Tuesday, January 17, 2012

Blog Tour: India Dark by Kirsty Murray

It is my great pleasure today to introduce Kirsty Murray, the author of the beautiful India Dark, to my blog today! Welcome Kirsty :) Kirsty is here talking about herself and the ways in which writing has fit into her life. It's really interesting guest post, thank you so much!

To find out more about Kirsty or India Dark, please do visit the following places:


Over to you Kirsty...


Mini biography and how writing fits into my life
by Kirsty Murray


I was the middle child in a family of seven kids and when I was really little my parents took us all on a disastrous family holiday. We spent a week trapped inside a caravan while it rained and rained and everyone argued or complained. Perhaps it was good preparation for understanding the cabin fever my characters would suffer when I wrote India Dark. My mother swore she would never take any of us anywhere ever again. She relented ten years later but in the meantime I spent a decade of childhood summers in suburban Melbourne messing around in the back yard. I was really hungry for travel and adventures but the only way I could go somewhere interesting was to disappear into a book. Reading was also a way of carving out a private space for myself in a very busy, chaotic household. I loved the life I led inside books, even if there was a disjuncture between my reading (mostly British and American fiction) and the life I was leading in Australia.

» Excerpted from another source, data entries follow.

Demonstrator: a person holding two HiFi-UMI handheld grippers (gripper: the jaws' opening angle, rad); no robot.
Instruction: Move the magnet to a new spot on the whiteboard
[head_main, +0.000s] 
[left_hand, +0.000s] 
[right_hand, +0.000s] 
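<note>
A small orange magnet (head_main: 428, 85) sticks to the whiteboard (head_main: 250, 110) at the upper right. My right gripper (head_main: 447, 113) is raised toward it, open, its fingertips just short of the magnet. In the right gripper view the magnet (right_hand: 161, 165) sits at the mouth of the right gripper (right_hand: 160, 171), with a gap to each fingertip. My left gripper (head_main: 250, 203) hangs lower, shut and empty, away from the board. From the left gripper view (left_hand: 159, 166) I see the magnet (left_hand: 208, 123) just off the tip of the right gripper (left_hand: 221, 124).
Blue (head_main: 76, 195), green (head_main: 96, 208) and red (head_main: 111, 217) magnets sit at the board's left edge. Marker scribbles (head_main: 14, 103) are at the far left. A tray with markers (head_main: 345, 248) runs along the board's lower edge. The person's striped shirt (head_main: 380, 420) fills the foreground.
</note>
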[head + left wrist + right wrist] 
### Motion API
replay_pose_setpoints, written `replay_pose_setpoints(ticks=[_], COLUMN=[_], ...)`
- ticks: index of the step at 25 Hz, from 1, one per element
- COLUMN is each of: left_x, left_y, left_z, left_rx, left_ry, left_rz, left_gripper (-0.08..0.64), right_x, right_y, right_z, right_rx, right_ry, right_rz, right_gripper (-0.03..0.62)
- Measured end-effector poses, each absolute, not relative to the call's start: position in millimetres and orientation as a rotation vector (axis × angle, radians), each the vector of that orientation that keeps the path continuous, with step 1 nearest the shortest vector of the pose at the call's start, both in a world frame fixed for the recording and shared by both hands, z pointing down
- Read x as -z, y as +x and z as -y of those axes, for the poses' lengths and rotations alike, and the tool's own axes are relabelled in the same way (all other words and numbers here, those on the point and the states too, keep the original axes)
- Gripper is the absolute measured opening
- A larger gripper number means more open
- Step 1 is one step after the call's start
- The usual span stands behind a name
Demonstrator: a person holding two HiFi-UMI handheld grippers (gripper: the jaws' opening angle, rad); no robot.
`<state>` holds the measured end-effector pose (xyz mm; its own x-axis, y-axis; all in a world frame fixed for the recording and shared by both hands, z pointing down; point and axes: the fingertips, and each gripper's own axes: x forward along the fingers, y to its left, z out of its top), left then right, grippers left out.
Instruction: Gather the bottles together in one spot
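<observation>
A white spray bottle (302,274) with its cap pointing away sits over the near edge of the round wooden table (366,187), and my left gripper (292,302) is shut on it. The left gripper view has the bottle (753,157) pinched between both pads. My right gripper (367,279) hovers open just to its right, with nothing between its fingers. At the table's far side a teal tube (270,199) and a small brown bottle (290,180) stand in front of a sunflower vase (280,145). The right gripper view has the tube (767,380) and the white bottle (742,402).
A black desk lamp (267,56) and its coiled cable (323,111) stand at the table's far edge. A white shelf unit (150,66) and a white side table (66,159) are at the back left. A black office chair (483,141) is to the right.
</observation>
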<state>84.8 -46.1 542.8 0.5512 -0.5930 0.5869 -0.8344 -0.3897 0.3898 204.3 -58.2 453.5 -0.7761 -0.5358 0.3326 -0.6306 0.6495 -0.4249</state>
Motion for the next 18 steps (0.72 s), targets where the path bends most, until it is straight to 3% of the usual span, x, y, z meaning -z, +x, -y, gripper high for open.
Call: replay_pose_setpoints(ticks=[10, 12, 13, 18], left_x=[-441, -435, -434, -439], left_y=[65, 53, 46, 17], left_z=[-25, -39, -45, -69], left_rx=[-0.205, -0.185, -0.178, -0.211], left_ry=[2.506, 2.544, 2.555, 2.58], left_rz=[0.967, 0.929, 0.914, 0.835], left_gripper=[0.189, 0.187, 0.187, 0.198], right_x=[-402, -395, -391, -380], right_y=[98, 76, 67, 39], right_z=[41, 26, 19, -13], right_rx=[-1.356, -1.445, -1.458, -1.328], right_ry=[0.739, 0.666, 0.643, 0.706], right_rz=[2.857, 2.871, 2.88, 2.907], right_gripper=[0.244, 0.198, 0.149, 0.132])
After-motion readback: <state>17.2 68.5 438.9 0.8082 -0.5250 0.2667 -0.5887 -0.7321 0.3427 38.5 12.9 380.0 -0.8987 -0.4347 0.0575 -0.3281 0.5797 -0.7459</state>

I was hugely influenced by my reading. I started writing very bad Blyton-esque adventure stories when I was in primary school. I graduated to writing the first three chapters of unreadable fantasy novels (I never got past three chapters) in secondary school. Then I moved on to writing realistic stories where nothing much happened. Eventually I decided I needed to actually live a bigger life so I would have something interesting to write about. My parents immigrated to Canada when I was fifteen and I fell in love with the idea of travel. I moved to California to live in an indoor-outdoor house when I was eighteen and then wandered back to Australia where I met my first husband. We travelled around Australia in a kombi van, had three kids, started a graphic arts business together, moved to France, then to Wales and all the time I was thinking “When I grow up, I’m going to write a novel.” I married a second time to a man who ran a children’s circus and had three kids of his own so we suddenly had a Brady Bunch and I found myself living in a household that was even more chaotic than my childhood home. And all through this time I continued to scribble pages of unfinished novels and short stories. It wasn’t until my kids were in school that I realized I would never write anything if I didn’t sit down and take writing seriously. Living a big life isn’t necessarily helpful in terms of producing a solid body of creative work.

I think up until I hit the desk with a vengeance in my mid thirties, I’d made the mistake of thinking that all writing needs to be auto-biographical and I’d run myself ragged trying to lead a life that I thought might be interesting enough to write about. But writing fiction is about using your imagination to enter other people’s lives, not simply your own. It’s about trying on other people’s skins, seeing the world through their eyes and having the chance to live more than your own narrow existence. In that way, it’s not so different to reading. When you write, you enter other people’s worlds and through them, other ways of being.

India Dark took me to India to travel across modern India but at the same time it also sent me time travelling back to 1910 to see those places through the eyes of children who lived in the era of the Raj. Many of my other novels have taken me to amazing place and I’ve had adventures that, as a suburban kid, I could never have dreamed possible. I’ve written nine novels since 1998. Each one of those novels has opened up new ways of seeing the world for me and helped me to understand my place in it. I’ve favoured writing about child and teenage characters because in a way it was the child I was, the child that never went anywhere much on those long suburban summer holidays, that propelled me into literature. As a writer, the biggest adventures have been the ones that I’ve had at my desk. That probably sounds twee but it’s true. The life of the mind – the adventure of imagining your way into the world – is limitless compared to any ordinary bus, train or plane journey.